▸ **Assignment**
From the first line of the data through the line containing "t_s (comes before", return each line exactly.

━━━━━━━━━━━━━━━━

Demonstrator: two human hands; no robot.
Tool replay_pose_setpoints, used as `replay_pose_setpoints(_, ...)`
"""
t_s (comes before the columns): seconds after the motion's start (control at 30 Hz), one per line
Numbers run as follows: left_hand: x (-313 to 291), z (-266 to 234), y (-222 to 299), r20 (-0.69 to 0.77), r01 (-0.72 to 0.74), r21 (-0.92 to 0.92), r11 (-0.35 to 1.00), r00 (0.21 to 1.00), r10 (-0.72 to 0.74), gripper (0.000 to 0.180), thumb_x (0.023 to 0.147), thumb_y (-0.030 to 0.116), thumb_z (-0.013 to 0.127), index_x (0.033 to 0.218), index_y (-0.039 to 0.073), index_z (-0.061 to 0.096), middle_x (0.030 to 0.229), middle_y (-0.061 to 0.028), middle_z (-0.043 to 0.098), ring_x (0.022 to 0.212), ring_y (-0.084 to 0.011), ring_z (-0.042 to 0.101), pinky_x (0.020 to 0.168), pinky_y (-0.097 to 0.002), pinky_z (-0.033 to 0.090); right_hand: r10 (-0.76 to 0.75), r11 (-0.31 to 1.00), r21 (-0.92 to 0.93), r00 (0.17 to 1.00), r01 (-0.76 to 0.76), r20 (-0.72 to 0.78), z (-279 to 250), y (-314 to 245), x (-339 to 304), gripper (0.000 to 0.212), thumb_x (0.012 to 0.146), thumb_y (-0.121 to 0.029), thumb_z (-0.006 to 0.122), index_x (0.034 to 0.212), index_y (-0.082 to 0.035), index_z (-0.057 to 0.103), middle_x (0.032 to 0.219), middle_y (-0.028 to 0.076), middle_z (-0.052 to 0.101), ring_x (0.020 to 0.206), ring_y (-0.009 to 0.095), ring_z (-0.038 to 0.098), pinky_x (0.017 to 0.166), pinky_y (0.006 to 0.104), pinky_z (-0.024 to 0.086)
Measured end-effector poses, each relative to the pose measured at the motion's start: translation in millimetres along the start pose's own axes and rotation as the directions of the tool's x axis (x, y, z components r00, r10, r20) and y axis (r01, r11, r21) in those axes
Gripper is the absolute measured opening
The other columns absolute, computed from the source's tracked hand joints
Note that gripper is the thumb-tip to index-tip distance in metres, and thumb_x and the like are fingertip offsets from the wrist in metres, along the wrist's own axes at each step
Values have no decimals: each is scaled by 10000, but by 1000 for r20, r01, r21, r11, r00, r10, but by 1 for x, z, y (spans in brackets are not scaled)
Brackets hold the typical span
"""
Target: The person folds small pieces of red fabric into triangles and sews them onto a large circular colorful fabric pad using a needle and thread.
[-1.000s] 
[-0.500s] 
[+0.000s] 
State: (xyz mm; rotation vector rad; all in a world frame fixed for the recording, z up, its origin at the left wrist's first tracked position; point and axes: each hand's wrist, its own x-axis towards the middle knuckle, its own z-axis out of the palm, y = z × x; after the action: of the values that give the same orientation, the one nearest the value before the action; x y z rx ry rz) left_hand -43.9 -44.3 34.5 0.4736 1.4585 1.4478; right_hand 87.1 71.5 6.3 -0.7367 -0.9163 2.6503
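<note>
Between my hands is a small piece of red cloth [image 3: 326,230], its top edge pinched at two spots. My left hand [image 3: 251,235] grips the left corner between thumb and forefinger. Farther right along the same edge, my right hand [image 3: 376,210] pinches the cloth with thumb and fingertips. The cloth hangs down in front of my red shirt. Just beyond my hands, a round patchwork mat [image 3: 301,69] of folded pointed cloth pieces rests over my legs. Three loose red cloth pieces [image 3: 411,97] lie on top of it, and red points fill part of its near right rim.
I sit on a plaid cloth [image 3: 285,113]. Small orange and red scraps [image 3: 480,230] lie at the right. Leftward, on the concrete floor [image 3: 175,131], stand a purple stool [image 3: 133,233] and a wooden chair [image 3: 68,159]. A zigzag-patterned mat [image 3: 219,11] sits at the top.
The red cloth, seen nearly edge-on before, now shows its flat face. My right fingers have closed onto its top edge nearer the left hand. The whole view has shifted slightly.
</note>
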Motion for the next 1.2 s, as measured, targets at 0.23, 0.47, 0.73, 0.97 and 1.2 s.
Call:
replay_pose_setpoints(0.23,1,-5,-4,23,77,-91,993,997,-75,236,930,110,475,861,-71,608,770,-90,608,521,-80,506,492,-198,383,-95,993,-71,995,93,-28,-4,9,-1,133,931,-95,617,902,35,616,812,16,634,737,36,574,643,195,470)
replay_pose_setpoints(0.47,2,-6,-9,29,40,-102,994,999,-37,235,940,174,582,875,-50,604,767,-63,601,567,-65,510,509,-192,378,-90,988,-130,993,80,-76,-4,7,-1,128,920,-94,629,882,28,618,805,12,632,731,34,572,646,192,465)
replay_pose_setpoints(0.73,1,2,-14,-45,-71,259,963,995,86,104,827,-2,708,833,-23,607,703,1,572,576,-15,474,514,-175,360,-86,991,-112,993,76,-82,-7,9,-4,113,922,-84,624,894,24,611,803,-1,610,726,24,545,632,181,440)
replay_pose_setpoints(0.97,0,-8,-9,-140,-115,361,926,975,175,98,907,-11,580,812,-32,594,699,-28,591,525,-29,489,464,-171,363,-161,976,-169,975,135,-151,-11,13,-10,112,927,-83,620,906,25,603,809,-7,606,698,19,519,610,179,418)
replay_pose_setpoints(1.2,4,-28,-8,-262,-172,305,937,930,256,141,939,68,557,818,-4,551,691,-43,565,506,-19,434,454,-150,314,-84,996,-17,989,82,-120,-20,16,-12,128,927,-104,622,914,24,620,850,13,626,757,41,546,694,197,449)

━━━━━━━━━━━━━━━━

▸ **Solution to this problem**
Demonstrator: two human hands; no robot.
Tool replay_pose_setpoints, used as `replay_pose_setpoints(_, ...)`
"""
t_s (comes before the columns): seconds after the motion's start (control at 30 Hz), one per line

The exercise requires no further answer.